I had an irc discussion with Roan[1] awhile ago tossing around ideas on how we would write a review system for git if we wrote one from scratch. Based on a number of things I noted there I started a draft of how such a review system would work: https://www.mediawiki.org/**wiki/User:Dantman/**CodeReviewSystemhttps://www.mediawiki.org/wiki/User:Dantman/CodeReviewSystem
I probably haven't written down nearly as much detail on that page as I've
thought out for the actual system.
My views have evolved a bit on this, and I now believe a much more
feasible thing to do would be to use an existing project (gitosis or gitolite is probably best) for the repository/permissions management, and build a review system on top of that. As for the rest of the notes, I'll have to read those more thoroughly when I'm more capable of deep thought (i.e. not battling a cold).
This is a long term project. It's definitely going to take awhile before it's ready to manage MediaWiki. However we're using git now, so this project doesn't have as much pressure. Since git is distributed things can easily coexist; We can put this up on labs before it's ready for primetime. When it's somewhat ready we can opt-in to trying it on less important repos. And even when we switch it will be possible to do so in a way such that gerrit and the review system co-exist until all changesets in gerrit have finished being reviewed. -- tl;dr end --
In one of my one-day bouts of coding I started trying to implement the system: https://github.com/dantman/**gareth https://github.com/dantman/gareth
Love the name :) Will look at this once I feel better.

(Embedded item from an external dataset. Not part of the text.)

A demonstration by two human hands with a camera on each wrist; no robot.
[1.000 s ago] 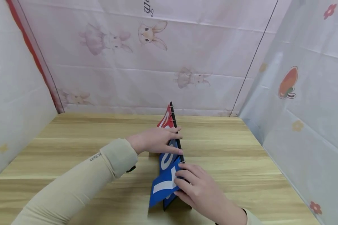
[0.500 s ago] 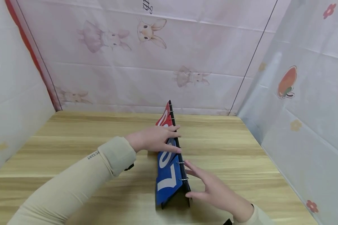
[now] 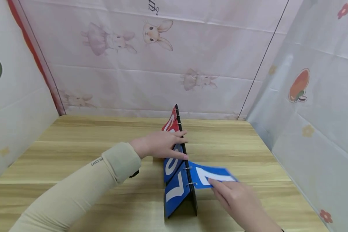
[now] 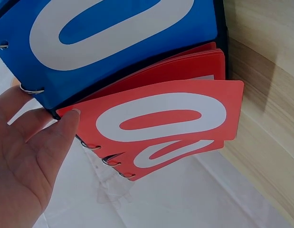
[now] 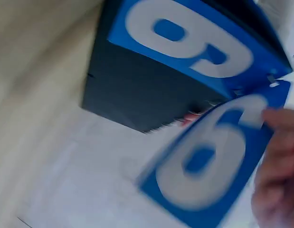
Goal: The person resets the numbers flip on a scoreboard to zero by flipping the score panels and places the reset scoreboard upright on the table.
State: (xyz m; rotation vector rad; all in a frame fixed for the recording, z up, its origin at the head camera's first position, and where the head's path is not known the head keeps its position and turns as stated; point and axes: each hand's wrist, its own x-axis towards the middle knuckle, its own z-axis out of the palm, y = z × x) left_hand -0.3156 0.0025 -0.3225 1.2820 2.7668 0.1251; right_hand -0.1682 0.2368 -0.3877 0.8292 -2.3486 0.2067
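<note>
A tabletop flip scoreboard (image 3: 177,190) stands like a tent, its ringed spine running away from me. Blue number cards face left at the near end, red ones at the far end. Across the middle of the spine, my left hand (image 3: 158,143) holds the top edge; the left wrist view shows a fingertip on a red 0 card (image 4: 161,118). My right hand (image 3: 237,199) pinches a blue card (image 3: 201,175), swung over to the right side and still on its rings. It shows a white 7 on top. The right wrist view shows a digit on its underside, blurred.
The scoreboard stands on a wood-grain table (image 3: 104,167). Behind it hangs a pink sheet (image 3: 162,61) printed with rabbits. Pale printed sheets also close off the left side (image 3: 14,90) and the right side (image 3: 322,106).
My right hand let go of one blue 7 card, moved behind the spine, and now pinches a blue card lifted over to the right. The left hand stays on the spine.
</note>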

I welcome anyone who feels like turning the short-cuts into a properly written system. And anyone who feels like turning MediaWiki's code into a framework. Or anyone who feels that a framework they know fits best and wants to make the review system use it (Though no file layout controlling MVC frameworks, please).
I would love to help you with this once I have time to do so. Right now
I'm still getting settled after moving between countries, so essentially I have no free time. And I've been feeling sickly since Friday.